Sorry for the delay in this post – I had it written yesterday, but power was out all night. Better late than never!
I am always amazed at how patriotic I become when I am away from the States. My typical interaction with American culture/politics/church/entitled-lifestyle (and the potent mix of all four), is marked by a slight amount of disdain and snarkiness. I like to think of myself as a global citizen, with no political ties powerful enough to entangle me in the policies and attitudes of a particular country.
But take me away from America for a good chunk of time, and I am amazed at the patriotic pride that wells up in me when I think about my passport country. Along with the things I knew I missed from the States (blueberries, cream cheese, enforced traffic laws, changing seasons, wearing shorts, etc), I’ve started to recogize a few cultural ideas that I miss about the American psyche, too – some, the result of a nation born by rebels and pioneers, others, the result of a nation accustomed to leisure and independence.
- Rooting for the underdog. Okay, maybe this is more Disney than America. But I do appreciate how much Americans side with the underdog (although perhaps more in pop culture than in political/social policies?).
- Nothing is impossible if you [believe] [dream] [work hard] [follow your heart]. I can’t tell you the number of times I have wanted to bang my head against the wall after hearing from another vendor/official here in Uganda – “No, what have you asked is impossible.” I like the kind of creativity and determination that “you-can-do-it”ism idea instills in American education and society.
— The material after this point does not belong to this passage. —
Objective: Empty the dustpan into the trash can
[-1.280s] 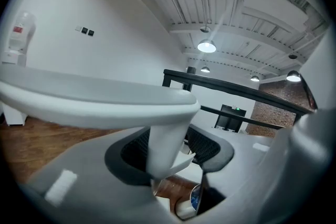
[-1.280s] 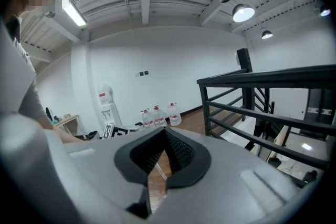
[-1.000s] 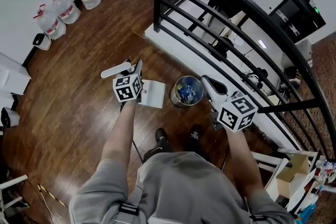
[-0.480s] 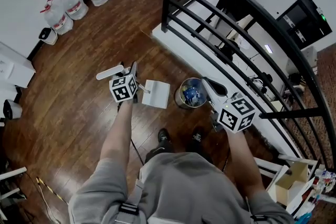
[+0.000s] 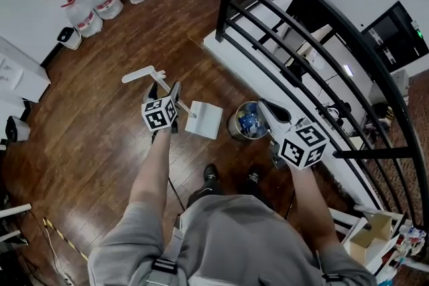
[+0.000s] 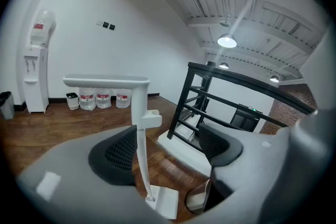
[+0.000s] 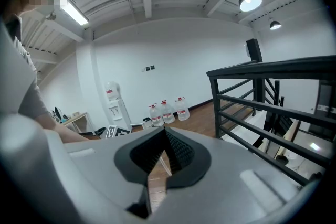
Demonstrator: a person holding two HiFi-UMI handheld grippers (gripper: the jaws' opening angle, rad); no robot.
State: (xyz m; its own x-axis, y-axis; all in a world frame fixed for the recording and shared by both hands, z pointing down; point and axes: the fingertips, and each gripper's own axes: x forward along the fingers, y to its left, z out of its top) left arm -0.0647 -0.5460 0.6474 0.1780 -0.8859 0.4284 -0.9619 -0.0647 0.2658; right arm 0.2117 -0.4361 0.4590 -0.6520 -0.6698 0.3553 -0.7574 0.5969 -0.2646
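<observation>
Dustpan (image 5: 204, 119) in the head view stands on the wooden floor (image 5: 100, 117) just beside the trash can (image 5: 248, 122), with its handle rising by the left hand-held gripper (image 5: 165, 89). Left gripper view: the jaws have just been opening and now stand wide, the handle pole loose between them. Right gripper view: the right hand-held gripper (image 7: 164, 134) is closed tip to tip and holds nothing.

The left gripper (image 5: 164, 92), its fingers just opening around the thin handle of the white dustpan (image 5: 204, 120), hovers over the wooden floor (image 5: 94, 137) beside the trash can (image 5: 247, 122), with the right gripper (image 5: 267, 107) above the can's other side.
</observation>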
- How every child dreams of being a [super]hero. Americans love heroes. Here in Uganda, though, successful business men, women secure in their careers and riches – those are common role models for schoolchildren here, instead of teachers or firemen. I appreciate the honor and value that we place on helping professions.
- Nature should be preserved, explored and celebrated. I really miss national parks and natural woodlands. Uganda is one of the most fertile places on the planet but there is a sad lack of public green spaces – people are either just scraping by, through subsistence farming on their land, or are trying to move to the city to get an office job.
What are your thoughts? Am I looking at America through rose-colored glasses after a year’s absence? What do you appreciate about the USA?